**TASK REQUIREMENTS**:
Among the lines below, take the one holding "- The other", the one holding "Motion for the", and all lines between them. Set them down exactly.

**GIVEN DATA**:
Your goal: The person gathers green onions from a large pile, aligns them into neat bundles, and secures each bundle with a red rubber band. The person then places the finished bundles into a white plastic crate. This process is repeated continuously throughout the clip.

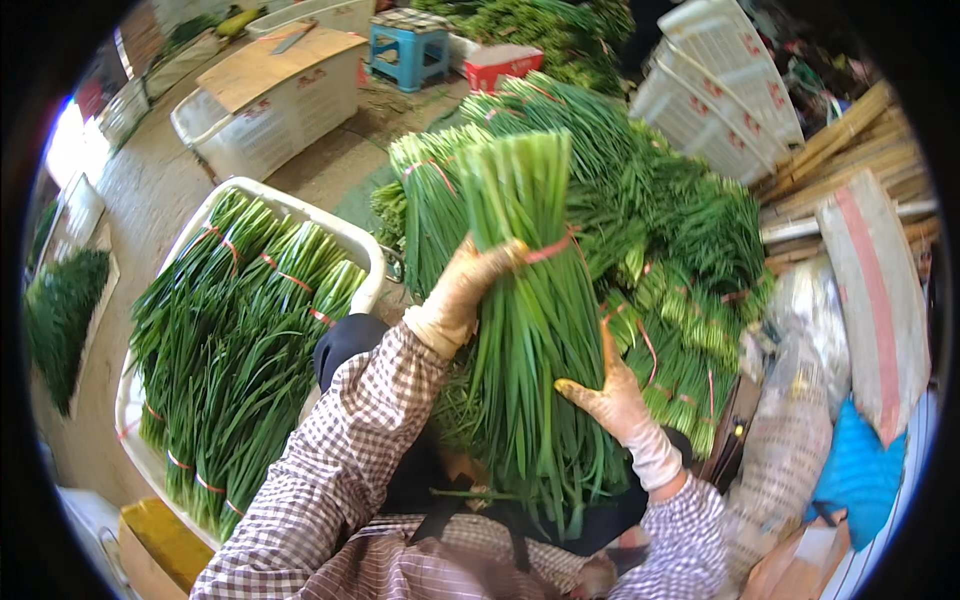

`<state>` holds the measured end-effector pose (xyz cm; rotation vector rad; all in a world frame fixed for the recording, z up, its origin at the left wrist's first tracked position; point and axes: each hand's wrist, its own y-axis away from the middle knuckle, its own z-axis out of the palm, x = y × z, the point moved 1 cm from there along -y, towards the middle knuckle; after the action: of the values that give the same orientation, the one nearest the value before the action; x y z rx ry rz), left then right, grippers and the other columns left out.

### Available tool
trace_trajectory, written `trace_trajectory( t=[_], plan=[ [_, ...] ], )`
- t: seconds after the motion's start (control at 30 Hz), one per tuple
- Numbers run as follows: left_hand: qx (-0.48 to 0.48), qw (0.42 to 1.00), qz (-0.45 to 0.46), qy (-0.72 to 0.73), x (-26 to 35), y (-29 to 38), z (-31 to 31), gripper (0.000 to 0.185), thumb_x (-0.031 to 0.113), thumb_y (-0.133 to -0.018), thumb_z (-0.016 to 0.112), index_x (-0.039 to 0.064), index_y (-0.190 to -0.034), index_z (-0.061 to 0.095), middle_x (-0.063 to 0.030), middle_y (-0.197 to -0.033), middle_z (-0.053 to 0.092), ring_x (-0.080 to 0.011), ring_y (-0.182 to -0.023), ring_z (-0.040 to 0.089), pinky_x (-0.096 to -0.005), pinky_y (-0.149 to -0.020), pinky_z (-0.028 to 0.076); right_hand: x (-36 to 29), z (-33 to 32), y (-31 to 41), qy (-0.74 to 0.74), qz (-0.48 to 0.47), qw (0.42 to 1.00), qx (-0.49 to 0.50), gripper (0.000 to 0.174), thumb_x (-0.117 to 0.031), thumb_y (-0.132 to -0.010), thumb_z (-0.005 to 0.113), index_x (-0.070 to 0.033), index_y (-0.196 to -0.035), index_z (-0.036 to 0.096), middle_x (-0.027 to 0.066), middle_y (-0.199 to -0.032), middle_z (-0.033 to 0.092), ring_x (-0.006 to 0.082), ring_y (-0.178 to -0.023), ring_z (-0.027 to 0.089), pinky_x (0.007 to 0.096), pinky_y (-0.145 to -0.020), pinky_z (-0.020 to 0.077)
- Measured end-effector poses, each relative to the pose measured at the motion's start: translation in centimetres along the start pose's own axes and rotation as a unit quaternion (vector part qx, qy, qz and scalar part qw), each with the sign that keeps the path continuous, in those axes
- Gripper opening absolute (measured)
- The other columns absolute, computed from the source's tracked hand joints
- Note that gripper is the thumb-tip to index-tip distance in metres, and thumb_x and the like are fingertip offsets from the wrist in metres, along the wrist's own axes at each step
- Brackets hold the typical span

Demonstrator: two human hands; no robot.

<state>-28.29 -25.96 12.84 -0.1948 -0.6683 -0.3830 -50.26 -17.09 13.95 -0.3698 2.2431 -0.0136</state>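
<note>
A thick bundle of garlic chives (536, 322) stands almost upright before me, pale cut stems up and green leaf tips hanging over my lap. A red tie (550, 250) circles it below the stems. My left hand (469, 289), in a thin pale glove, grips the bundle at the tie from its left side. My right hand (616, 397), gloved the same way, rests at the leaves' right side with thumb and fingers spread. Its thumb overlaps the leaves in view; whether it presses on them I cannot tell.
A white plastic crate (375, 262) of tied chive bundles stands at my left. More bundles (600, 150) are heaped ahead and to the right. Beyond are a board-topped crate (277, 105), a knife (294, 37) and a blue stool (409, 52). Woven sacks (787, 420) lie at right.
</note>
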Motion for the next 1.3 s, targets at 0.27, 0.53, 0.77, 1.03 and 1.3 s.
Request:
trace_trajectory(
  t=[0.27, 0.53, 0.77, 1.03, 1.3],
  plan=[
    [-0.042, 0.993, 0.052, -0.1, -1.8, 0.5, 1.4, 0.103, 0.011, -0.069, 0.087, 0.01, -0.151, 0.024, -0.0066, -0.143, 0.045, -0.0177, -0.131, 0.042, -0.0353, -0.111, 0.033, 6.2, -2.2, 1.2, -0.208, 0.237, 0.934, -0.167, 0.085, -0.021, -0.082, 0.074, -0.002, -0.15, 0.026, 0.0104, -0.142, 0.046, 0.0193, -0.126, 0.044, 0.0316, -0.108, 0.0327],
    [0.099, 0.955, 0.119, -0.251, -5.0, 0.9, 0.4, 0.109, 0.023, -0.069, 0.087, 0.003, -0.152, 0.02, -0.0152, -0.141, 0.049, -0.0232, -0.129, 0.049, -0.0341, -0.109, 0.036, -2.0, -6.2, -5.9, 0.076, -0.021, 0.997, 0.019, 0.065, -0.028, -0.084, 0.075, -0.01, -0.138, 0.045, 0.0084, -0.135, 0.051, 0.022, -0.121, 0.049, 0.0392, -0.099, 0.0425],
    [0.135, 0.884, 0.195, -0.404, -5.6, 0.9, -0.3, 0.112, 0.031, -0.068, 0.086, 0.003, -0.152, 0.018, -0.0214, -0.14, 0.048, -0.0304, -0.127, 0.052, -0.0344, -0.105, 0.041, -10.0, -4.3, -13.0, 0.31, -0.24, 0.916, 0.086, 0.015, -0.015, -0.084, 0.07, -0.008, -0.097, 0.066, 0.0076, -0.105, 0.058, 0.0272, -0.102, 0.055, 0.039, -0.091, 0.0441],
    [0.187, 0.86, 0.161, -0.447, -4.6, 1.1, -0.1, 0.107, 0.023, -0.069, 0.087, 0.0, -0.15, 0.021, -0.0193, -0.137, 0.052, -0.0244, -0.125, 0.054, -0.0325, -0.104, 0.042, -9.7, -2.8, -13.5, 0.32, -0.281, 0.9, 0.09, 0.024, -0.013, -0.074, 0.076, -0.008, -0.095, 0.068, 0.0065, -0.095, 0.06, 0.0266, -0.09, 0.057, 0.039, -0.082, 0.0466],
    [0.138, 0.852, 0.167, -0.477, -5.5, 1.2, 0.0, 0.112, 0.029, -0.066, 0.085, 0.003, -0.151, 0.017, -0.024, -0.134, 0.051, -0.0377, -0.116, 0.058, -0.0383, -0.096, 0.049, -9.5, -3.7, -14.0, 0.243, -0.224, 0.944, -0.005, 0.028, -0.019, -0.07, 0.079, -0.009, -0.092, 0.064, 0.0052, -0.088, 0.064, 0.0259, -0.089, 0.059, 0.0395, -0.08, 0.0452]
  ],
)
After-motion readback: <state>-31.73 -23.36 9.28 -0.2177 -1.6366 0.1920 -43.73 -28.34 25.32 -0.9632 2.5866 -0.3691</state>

**RESPONSE AREA**:
- The other columns absolute, computed from the source's tracked hand joints
- Note that gripper is the thumb-tip to index-tip distance in metres, and thumb_x and the like are fingertip offsets from the wrist in metres, along the wrist's own axes at each step
- Brackets hold the typical span

Demonstrator: two human hands; no robot.

<state>-28.29 -25.96 12.84 -0.1948 -0.6683 -0.3830 -50.26 -17.09 13.95 -0.3698 2.2431 -0.0136</state>
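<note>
A thick bundle of garlic chives (536, 322) stands almost upright before me, pale cut stems up and green leaf tips hanging over my lap. A red tie (550, 250) circles it below the stems. My left hand (469, 289), in a thin pale glove, grips the bundle at the tie from its left side. My right hand (616, 397), gloved the same way, rests at the leaves' right side with thumb and fingers spread. Its thumb overlaps the leaves in view; whether it presses on them I cannot tell.
A white plastic crate (375, 262) of tied chive bundles stands at my left. More bundles (600, 150) are heaped ahead and to the right. Beyond are a board-topped crate (277, 105), a knife (294, 37) and a blue stool (409, 52). Woven sacks (787, 420) lie at right.
</note>
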Motion for the next 1.3 s, targets at 0.27, 0.53, 0.77, 1.03 and 1.3 s.

No additional work is needed on this exercise.